A micro framework for building and executing pipelines from different domains.
Project description
ipipeline
A micro framework for building and executing pipelines from different domains.
Features
-
Simplicity: high-level interfaces that can be used to perform complex tasks.
-
Flexibility: freedom to build the pipeline according to the requirements of the problem.
-
Scalability: pipeline execution through concurrency or parallelism (coming soon).
Installation
ipipeline is installed from the Python Package Index (PyPI).
pip install ipipeline
Documentation
To learn how this package works, follow the documentation (coming soon).
Contribution
To learn how to contribute to this repository, follow the contribution file.
License
To learn about the legal rights linked to this repository, follow the license file.
Example
This example was divided into sections to explain the main features of the package. In case of questions about a specific detail the package contains docstrings for all modules, classes, methods and functions.
Imports
The ipipeline package tries to keep things simple, therefore all the work is done through the pipeline interface imported as Pipeline and the execution interface imported as SequentialExecutor.
import logging
from ipipeline.control import SequentialExecutor
from ipipeline.structure import Pipeline
logging.basicConfig(
format='[%(asctime)s] %(levelname)s %(name)s - %(message)s',
datefmt='%Y-%m-%d %H:%M:%S',
level=logging.INFO
)
Tasks
The functions below represent the user tasks that need to be executed in a certain order which forms a workflow with the following idea: data is extracted from somewhere, then transformed in two different ways and finally loaded to somewhere. Although this example only contains functions, the methods of an instance can also be used.
def extract() -> list:
return [1, 2]
def transform1(x: int) -> int:
return x + 1
def transform2(y: int) -> int:
return y * 2
def load(x: int, y: int, z: int) -> None:
print(f'loading - x: {x}, y: {y}, z: {z}')
Pipeline
A pipeline is the entry point for the user tasks, through it the nodes (tasks) and connections (relationships between tasks) added are represented as a graph (workflow). The graph is used by the executor and is not visible to the user.

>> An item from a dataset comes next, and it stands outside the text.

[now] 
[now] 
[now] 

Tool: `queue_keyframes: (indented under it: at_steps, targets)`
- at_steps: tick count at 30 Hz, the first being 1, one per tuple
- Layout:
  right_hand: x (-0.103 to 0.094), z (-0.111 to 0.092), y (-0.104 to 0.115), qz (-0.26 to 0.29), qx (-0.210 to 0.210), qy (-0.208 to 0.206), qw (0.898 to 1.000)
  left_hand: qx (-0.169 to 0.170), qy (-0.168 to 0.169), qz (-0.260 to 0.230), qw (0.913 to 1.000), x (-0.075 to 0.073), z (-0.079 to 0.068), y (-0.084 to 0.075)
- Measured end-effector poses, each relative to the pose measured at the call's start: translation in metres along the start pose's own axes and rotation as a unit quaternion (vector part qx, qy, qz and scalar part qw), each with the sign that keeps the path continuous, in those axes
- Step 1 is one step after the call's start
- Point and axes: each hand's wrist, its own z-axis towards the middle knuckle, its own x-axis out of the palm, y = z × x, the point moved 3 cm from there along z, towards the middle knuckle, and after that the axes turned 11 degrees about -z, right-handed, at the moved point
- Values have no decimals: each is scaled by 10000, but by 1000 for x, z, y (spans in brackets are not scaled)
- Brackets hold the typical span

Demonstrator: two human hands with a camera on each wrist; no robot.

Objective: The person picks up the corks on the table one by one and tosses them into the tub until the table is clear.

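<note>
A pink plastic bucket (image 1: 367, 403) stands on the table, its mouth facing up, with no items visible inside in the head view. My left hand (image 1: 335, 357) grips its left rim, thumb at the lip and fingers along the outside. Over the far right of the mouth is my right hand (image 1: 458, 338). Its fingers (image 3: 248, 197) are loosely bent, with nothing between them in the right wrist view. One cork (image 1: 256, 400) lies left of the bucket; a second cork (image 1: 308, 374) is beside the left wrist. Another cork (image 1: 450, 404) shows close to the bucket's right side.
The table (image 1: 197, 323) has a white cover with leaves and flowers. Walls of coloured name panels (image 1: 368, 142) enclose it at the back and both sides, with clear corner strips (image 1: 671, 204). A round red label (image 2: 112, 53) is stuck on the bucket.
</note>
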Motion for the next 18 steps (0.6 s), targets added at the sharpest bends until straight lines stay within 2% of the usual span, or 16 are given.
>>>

pipeline = Pipeline('p1', tags=['example'])
pipeline.add_node(
'n1', extract, outputs=['x', 'y'], tags=['extract']
)
pipeline.add_node(
'n2', transform1, inputs={'x': 'c.x'}, outputs=['x'], tags=['transform1']
)
pipeline.add_node(
'n3', transform2, inputs={'y': 'c.y'}, outputs=['y'], tags=['transform2']
)
pipeline.add_node(
'n4', load, inputs={'x': 'c.x', 'y': 'c.y', 'z': 8}, tags=['load']
)
pipeline.add_conn('c1', 'n1', 'n2')
pipeline.add_conn('c2', 'n1', 'n3')
pipeline.add_conn('c3', 'n2', 'n4')
pipeline.add_conn('c4', 'n3', 'n4')
Based on the workflow defined, the pipeline was built with four nodes and four connections. Two aspects deserve attention here, the inputs and outputs parameters of the add_node method.
The outputs parameter, when declared, indicates that during the pipeline execution, the function returns must be stored in the catalog with specific names. For example, the outputs parameter of the 'n1' node expects to store two items in the catalog with the names 'x' and 'y' which are obtained from the returns of the function.
The inputs parameter, when declared, indicates that during the pipeline execution, the function receives a dictionary with its arguments. For example, the inputs parameter of the 'n4' node expects to receive a dictionary where the 'x' and 'y' values are obtained from the catalog ('c.<item_id>') and the 'z' value is obtained directly. The 'c.' prefix assumes the existence of an item in the catalog stored by a predecessor node.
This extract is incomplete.